- What to do
Wherever a line holds the word "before", copy that line from the data.

- Source data
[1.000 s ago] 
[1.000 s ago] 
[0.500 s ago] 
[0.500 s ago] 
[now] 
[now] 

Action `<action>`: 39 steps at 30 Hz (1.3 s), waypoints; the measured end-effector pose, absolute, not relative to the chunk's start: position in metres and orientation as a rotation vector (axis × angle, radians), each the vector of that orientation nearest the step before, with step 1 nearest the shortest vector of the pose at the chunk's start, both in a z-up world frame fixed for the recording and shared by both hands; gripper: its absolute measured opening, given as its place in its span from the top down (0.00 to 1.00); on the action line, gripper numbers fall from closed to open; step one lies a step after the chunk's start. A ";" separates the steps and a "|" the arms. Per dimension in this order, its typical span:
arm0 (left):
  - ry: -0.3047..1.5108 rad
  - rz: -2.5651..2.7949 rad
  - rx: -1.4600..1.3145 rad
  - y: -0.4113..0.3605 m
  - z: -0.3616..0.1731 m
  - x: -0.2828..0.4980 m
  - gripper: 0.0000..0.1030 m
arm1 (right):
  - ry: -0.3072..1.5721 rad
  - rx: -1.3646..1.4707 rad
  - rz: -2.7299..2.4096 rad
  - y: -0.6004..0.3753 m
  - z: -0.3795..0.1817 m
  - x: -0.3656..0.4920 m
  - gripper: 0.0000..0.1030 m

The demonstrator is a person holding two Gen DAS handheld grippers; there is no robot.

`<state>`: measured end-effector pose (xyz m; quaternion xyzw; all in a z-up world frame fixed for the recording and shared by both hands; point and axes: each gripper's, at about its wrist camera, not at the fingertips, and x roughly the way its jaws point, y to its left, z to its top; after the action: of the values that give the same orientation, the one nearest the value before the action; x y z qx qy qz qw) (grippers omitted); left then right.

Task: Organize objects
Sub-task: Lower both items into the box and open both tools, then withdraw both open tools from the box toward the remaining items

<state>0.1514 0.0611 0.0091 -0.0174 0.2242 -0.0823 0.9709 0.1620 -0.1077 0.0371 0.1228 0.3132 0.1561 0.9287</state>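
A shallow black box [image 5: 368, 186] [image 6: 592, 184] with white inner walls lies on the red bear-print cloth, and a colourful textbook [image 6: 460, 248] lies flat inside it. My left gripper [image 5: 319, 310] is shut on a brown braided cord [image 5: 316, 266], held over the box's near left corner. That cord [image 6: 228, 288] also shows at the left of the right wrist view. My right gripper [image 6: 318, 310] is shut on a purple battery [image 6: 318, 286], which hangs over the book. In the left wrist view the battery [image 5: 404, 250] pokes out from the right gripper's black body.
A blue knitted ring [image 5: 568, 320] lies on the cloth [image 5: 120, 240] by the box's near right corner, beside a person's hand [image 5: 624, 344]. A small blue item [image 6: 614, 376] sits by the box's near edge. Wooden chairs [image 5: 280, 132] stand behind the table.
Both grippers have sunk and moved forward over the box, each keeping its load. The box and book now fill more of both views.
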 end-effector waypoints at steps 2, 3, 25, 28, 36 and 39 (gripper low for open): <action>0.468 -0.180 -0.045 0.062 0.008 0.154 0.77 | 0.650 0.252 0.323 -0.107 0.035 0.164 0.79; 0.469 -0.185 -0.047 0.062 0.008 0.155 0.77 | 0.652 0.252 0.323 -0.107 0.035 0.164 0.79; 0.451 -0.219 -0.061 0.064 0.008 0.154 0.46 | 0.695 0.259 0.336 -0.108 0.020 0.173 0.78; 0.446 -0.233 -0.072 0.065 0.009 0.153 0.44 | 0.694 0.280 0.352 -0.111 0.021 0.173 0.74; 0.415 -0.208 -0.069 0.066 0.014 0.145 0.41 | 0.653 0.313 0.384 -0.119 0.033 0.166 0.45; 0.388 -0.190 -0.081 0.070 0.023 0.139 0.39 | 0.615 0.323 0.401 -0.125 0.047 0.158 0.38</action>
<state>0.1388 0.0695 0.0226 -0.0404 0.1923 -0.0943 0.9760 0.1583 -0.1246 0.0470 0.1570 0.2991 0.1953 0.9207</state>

- Answer
Action `<action>`: 39 steps at 30 Hz (1.3 s), waypoints; the measured end-effector pose, absolute, not relative to the chunk's start: position in metres and orientation as a rotation vector (axis × angle, radians), each the vector of that orientation nearest the step before, with step 1 nearest the shortest vector of the pose at the chunk's start, both in a z-up world frame fixed for the recording and shared by both hands; gripper: its absolute measured opening, given as its place in its span from the top down (0.00 to 1.00); on the action line, gripper numbers fall from closed to open; step one lies a step after the chunk's start. A ";" separates the steps and a "|" the arms. Per dimension in this order, its typical span:
`<state>`: measured end-effector pose (xyz m; quaternion xyzw; all in a z-up world frame fixed for the recording and shared by both hands; point and axes: each gripper's, at about its wrist camera, not at the fingertips, and x roughly the way its jaws point, y to its left, z to its top; after the action: of the values that give the same orientation, the one nearest the value before the action; x y z qx qy qz qw) (grippers omitted); left then right.

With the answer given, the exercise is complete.